The 10 papers in this section highlight varying aspects – from quality issues to the development of evidence-based practice – that indicate the complexity of life as a nurse in today's healthcare systems. These represent the everyday reality of nursing at the frontline of care, and are the elements of working lives that impact on nurses as they go about their business. Although they seem remote from the features of the CNO's report in terms of careers, they are fundamental to whether an individual will derive job satisfaction from nursing and want to stay in the profession.

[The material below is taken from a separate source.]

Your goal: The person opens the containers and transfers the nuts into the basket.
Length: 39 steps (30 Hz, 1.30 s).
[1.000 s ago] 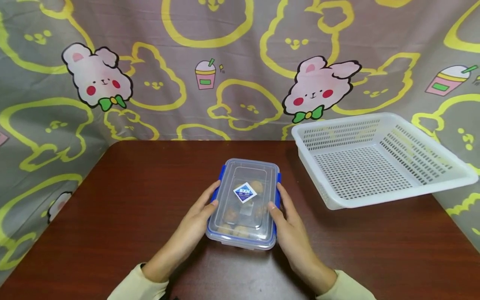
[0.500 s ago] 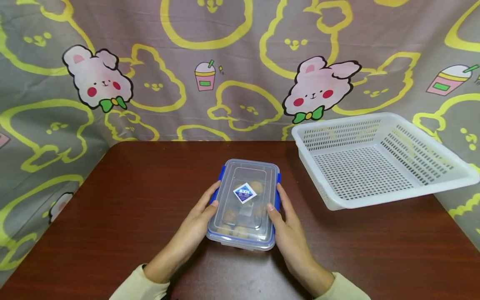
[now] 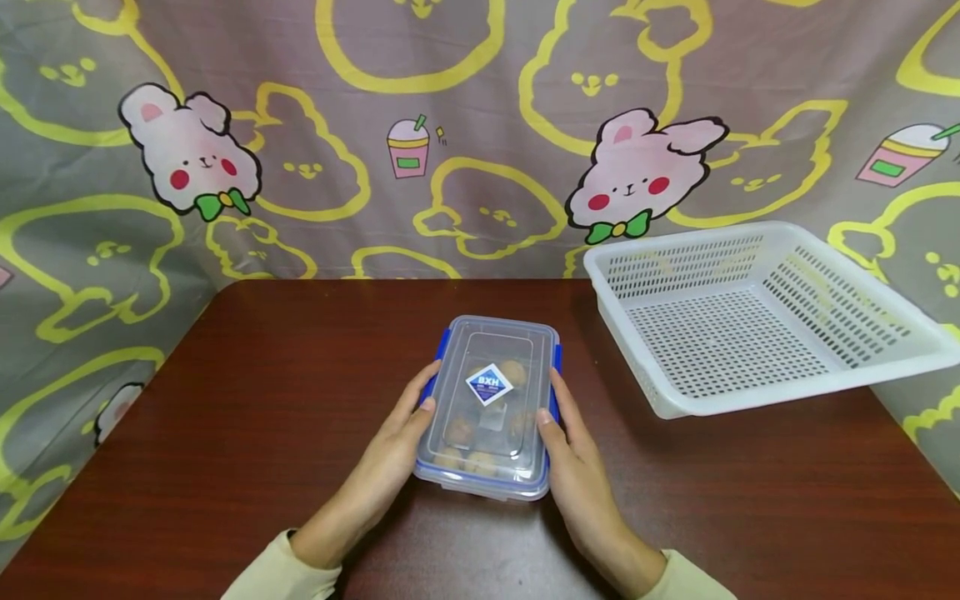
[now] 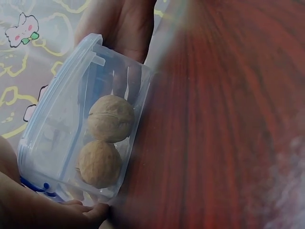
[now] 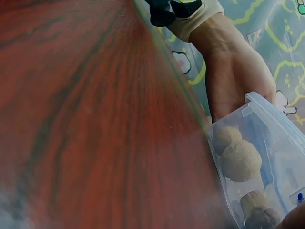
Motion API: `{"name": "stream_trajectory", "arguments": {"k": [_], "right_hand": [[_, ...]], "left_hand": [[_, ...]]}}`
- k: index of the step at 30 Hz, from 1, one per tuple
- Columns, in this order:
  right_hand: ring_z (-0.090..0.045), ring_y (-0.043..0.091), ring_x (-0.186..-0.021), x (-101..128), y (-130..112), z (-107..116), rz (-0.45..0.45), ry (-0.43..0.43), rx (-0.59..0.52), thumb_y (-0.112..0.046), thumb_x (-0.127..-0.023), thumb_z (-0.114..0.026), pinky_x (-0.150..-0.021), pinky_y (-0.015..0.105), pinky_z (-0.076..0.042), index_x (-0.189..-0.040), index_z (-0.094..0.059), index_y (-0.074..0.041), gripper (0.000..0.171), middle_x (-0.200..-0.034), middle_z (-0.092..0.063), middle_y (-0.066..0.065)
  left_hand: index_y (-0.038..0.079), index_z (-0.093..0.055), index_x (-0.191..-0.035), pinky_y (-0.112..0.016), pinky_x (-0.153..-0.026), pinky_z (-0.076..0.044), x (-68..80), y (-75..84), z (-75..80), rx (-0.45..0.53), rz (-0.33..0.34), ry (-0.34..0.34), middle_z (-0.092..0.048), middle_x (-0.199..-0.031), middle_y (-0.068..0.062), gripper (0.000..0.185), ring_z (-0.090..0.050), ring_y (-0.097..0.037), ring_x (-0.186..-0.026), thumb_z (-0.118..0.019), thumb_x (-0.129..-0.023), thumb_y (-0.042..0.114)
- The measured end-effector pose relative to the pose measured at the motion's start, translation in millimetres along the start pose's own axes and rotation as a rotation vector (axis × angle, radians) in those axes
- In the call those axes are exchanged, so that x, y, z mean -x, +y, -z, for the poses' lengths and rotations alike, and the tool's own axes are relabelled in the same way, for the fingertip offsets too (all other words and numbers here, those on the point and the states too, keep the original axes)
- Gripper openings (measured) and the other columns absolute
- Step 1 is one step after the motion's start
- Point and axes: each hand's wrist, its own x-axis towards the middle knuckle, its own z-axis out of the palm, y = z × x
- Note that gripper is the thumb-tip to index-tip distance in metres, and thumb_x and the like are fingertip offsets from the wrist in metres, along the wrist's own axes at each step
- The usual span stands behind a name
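A clear plastic food container [image 3: 498,342] with a blue seal, blue side clips and a diamond-shaped "BXH" label lies on the table, its lid on. Several walnuts [image 4: 111,118] show through its walls. My left hand [image 3: 378,454] holds the left long side, thumb by the lid's edge. Opposite it, my right hand [image 3: 588,471] grips the right side, its thumb over the lid's rim. The right wrist view shows more walnuts [image 5: 240,161] behind the end wall, with the left hand [image 5: 233,71] beyond. Fingers partly hide the clips.
At the right back stands a white perforated plastic basket [image 3: 660,400]. The dark red wood table [image 3: 262,417] runs back to a patterned cloth [image 3: 300,50] hung behind and at both sides.
Both hands keep their hold and the container stays almost where it was. The right-hand fingers shift very slightly along its side. The head view moves a little.
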Motion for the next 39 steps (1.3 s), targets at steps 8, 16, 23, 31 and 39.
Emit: {"name": "stream_trajectory", "arguments": {"k": [8, 16, 23, 31, 39], "right_hand": [[-0.014, 0.027, -0.162, -1, 0, 0, 0.025, -0.017, -0.024, -0.025, -0.115, -0.035, -0.130, 0.059, -0.012, -0.167, -0.022, -0.039, 0.055, -0.175, -0.018, -0.002], [-0.014, 0.027, -0.162, -1, 0, 0, 0.020, -0.007, -0.017, -0.024, -0.115, -0.035, -0.129, 0.059, -0.013, -0.167, -0.023, -0.038, 0.055, -0.175, -0.018, -0.002], [-0.014, 0.026, -0.162, -2, 1, 0, 0.029, -0.009, -0.024, -0.022, -0.115, -0.034, -0.130, 0.058, -0.012, -0.167, -0.023, -0.037, 0.055, -0.175, -0.019, -0.001], [-0.018, 0.028, -0.160, -2, -2, 1, 0.050, -0.032, -0.057, -0.022, -0.115, -0.034, -0.129, 0.058, -0.014, -0.167, -0.025, -0.032, 0.054, -0.175, -0.021, 0.004], [-0.022, 0.026, -0.158, -4, -3, 4, 0.041, -0.036, -0.040, -0.022, -0.115, -0.033, -0.128, 0.056, -0.016, -0.166, -0.028, -0.033, 0.053, -0.173, -0.025, 0.004]], "left_hand": [[0.042, -0.028, -0.163, -0.059, -0.125, -0.018, -0.2, -0.5, 0.1, 0.034, -0.013, -0.020, -0.026, -0.171, -0.003, 0.049, -0.033, -0.031, -0.150, -0.029, -0.116, 0.028], [0.041, -0.028, -0.163, -0.059, -0.126, -0.015, -0.1, -1.4, -0.4, 0.040, -0.024, -0.021, -0.025, -0.171, -0.002, 0.049, -0.030, -0.030, -0.152, -0.027, -0.116, 0.027], [0.038, -0.028, -0.164, -0.058, -0.126, -0.014, 1.1, -1.9, -2.6, 0.069, -0.023, -0.011, -0.022, -0.172, -0.002, 0.049, -0.026, -0.030, -0.153, -0.027, -0.116, 0.027], [0.032, -0.026, -0.166, -0.060, -0.126, -0.012, 4.3, -2.3, -8.7, 0.094, -0.027, 0.016, -0.020, -0.173, -0.008, 0.050, -0.024, -0.033, -0.154, -0.027, -0.116, 0.026], [0.032, -0.026, -0.165, -0.053, -0.121, -0.024, 5.1, -0.8, -9.8, 0.086, -0.016, 0.012, -0.027, -0.167, -0.011, 0.049, -0.040, -0.033, -0.141, -0.027, -0.116, 0.025]]}}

This does, perhaps, draw attention to the meaning of strategy for the majority of nurses, many of whom will not have even heard of this report, let alone read it. And, dare I say, how many managers of these nurses have also accessed the report and considered what it means for their nursing workforce? One envisaged target is that ‘nursing teams (will be) more self-directed and professionally accountable’ (DoH 2006, p. 15). This is within the scope of activity of all nursing managers, and need not be seen as a remote and lofty target to be enacted by nurses at directorate level with little relevance for the patient-based nurse. It is actually what we have been working towards in the UK for 25 years, as the dramatic changes made to nurse education in the late 1980s heralded higher academic preparation for nurses at all levels and the move towards autonomy of practice based on evidence, critical thinking and the development of reflective, accountable practitioners. At this time also, in the UK, we saw the introduction of the code of professional conduct to legitimize the notion of individual professional responsibility for action taken.

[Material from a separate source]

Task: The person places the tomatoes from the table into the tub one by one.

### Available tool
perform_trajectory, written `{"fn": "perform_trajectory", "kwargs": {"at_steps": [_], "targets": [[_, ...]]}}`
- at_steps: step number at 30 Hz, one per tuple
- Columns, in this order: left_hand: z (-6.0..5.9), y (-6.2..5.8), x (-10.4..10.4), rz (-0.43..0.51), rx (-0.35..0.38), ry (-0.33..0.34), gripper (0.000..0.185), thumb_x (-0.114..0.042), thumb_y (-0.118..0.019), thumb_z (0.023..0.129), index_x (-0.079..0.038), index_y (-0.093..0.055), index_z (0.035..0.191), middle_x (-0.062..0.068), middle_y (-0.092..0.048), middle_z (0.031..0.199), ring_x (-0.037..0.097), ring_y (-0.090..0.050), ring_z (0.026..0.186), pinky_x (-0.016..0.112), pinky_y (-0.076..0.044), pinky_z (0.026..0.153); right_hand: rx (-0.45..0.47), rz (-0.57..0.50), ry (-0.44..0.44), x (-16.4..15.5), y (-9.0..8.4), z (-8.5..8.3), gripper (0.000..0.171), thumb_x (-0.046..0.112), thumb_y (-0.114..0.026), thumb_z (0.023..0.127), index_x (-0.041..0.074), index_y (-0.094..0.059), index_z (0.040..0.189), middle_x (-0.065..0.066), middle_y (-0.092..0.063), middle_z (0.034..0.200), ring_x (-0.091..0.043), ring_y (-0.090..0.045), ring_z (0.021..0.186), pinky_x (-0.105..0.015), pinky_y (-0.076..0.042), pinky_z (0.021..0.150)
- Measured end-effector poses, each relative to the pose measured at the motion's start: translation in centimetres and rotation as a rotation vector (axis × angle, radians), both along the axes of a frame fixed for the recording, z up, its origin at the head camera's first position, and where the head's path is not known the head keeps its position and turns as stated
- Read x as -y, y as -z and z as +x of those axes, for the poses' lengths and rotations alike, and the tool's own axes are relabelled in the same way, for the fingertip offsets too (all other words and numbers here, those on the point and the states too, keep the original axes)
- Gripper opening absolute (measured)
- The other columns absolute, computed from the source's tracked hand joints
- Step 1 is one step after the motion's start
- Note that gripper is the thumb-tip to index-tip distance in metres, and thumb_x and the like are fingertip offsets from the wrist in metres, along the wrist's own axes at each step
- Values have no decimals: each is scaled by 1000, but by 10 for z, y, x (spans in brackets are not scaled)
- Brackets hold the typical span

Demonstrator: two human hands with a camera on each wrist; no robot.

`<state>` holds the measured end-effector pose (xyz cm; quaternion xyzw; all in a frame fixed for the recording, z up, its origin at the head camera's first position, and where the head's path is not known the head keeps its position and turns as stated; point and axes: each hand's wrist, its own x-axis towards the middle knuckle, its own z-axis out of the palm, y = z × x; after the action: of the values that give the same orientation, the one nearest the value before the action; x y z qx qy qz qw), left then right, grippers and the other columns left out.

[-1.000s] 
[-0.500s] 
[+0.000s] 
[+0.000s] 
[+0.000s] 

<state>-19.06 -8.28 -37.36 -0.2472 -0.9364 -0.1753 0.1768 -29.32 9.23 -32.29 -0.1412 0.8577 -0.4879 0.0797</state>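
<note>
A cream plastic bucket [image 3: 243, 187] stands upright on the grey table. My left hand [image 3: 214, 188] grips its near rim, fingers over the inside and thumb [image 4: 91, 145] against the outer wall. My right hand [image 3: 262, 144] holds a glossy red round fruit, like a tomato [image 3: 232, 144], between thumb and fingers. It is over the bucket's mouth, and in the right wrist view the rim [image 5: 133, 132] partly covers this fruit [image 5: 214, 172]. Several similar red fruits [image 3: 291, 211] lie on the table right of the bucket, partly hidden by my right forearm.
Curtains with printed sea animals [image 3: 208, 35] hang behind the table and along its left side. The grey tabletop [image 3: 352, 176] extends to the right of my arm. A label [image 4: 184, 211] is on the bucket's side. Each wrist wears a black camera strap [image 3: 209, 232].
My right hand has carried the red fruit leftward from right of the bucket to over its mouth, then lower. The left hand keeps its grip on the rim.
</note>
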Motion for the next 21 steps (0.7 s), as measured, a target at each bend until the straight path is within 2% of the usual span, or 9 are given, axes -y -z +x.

For many years, we have witnessed the global forward movement of nursing as a career. Modernising Nursing Careers – setting the direction (DoH 2006) can be seen as more of a position statement, and one of ratification of what has been achieved, than as a paper presenting something essentially new. The message it does give, for me, is that these initiatives need to become mainstream practice, rather than existing on the periphery of practice; that they need to become the rule rather than the exception. One step towards this is for managers to be taking notice of the work that is presented in the pages of this journal, and to be considering the evidence of innovative and good practice identified by authors who are responding to the needs of nurses and patients under their care. Constant and repetitive issues have been raised in these pages since the journal's inception 15 years ago, and it is disturbing for me, as an Editor, to see how many of these issues go unheeded or fail to be developed based on the experience of others. The last paper presented in this issue draws managers’ attention to the dangers of an entrenched and enduring culture in nursing management. The authors, Viitanen et al. suggest that ‘(it) may add to the permanence of operations and the stability of operative culture… It may also diminish the opportunities for nursing development in university hospital wards and weaken the potential for a new kind of competence among both managers and their subordinates’. The same messages about the quality of nurses’ working lives leap out of the pages of this journal – all of these issues contribute to the maintenance of the nursing workforce and require action by nurse managers. If the vision proposed by the Chief Nursing Officer's report is to be realised, it needs to be enacted by nursing managers working at grassroots level – without this the report is likely to be yet another of those residing in the graveyard of good ideas.